Across the path from the OS pillar is the Hand Stone, a 1700's guidepost with two roughly carved hands pointing the way to "Stoxla" (Stokesley) and "Kirby" (Kirkbymoorside). A little further on (on the left) is the more ancient Face Stone boundary marker with the carving of a face on its eastern side. This has been around since at least 1642.

Beyond Round Hill, the track drops to the wet headwaters of High Bloworth Beck and then climbs gently onto the trackbed of the old Rosedale Ironstone Railway. This is followed right to Bloworth Crossing, where there was a level-crossing for the busy pack-horse pannier-way, Westside Road. The peacefulness and serenity of the crossing today makes it hard to envisage the industrial clamour of steam trains and clanging wagons. At the peak of activity (1873) over 1500 tons of ironstone ore were moved each day to the blast furnaces of Durham and Teesside (a total of 10 million tons over 70 years).

 
Around Urra & Chop Gate Type Phone
Beakhills Farm B&B, camping 01642 778371
1 Foresters Cottage B&B 01642 778368
Maltkiln House B&B 01642 778216
Northwoods Farm B&B 01642 778203
Staindale Farm B&B 01642 778255

The Cleveland Way leaves the trackbed here to head north along the moorland road passing an ancient waymarker (one of the many moorland crosses with personal names - Jenny Bradley). There is a fine viewpoint that allows you to see all the way back to the Clay Bank carpark (only 3 km away as the crow flies but you have walked nearly 9 km) where the rock bluffs on Hasty Bank are prominent. This may be worth a visit to stretch today's journey out (about 5-6 kilometres for the round trip).
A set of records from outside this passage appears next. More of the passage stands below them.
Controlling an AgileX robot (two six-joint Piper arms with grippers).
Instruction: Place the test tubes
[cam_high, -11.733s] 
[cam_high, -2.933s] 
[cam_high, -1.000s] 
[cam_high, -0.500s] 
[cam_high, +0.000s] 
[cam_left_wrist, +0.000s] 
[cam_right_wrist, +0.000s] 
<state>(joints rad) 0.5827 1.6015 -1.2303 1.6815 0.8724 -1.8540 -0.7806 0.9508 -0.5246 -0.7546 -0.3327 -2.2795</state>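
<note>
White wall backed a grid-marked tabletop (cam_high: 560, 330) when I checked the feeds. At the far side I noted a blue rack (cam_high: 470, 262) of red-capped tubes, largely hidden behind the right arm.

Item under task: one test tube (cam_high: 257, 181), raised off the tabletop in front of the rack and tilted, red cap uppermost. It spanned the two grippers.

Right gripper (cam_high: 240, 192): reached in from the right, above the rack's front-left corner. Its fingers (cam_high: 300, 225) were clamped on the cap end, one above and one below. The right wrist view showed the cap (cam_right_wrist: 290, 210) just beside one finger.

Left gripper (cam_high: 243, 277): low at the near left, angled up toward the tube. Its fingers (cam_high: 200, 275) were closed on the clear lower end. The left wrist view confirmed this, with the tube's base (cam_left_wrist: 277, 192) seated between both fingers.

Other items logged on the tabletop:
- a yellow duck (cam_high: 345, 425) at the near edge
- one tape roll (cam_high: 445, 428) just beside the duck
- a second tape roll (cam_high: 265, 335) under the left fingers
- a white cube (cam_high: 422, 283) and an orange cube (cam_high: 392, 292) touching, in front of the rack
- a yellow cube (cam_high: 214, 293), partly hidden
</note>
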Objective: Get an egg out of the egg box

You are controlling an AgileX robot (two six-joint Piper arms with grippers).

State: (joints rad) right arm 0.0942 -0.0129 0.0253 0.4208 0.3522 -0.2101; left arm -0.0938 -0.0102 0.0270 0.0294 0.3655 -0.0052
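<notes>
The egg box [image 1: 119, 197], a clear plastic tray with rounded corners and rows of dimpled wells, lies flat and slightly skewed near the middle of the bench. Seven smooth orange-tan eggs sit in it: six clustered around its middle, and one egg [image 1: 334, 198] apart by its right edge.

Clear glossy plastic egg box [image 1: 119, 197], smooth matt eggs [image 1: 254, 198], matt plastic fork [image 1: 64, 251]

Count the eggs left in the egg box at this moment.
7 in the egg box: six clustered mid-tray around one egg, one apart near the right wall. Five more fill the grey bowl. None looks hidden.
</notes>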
However, the Coast to Coast Walk goes straight over the old crossing (passing a gate prohibiting vehicular traffic) where the trackbed now provides a splendid level walkway for 6 kilometres along the headwaters of several becks and rivers. Farndale is the prominent valley to your right and is famous for its display of daffodils in the springtime. The river that runs down Farndale is the River Dove which is the first water that the track crosses over (recognisable by the large embankment with good-sized tunnels for the river). Beyond this, you contour around Middle Head and then Dale Head to cross into Farndale Moor. A long embankment follows with a thin path crossing at a grouse butt (a useful shelter). The track curves around the hillside past the site of a water tower and onto High Blakey Moor - the Lion Inn makes its welcome arrival on the horizon here. One last side-valley is rounded before a path through heather heads up to the inn.

The Lion Inn has been providing welcoming cheer for over 400 years and has accommodation, camping, great beer and good food. B&B is also available across the road at High Blakey House.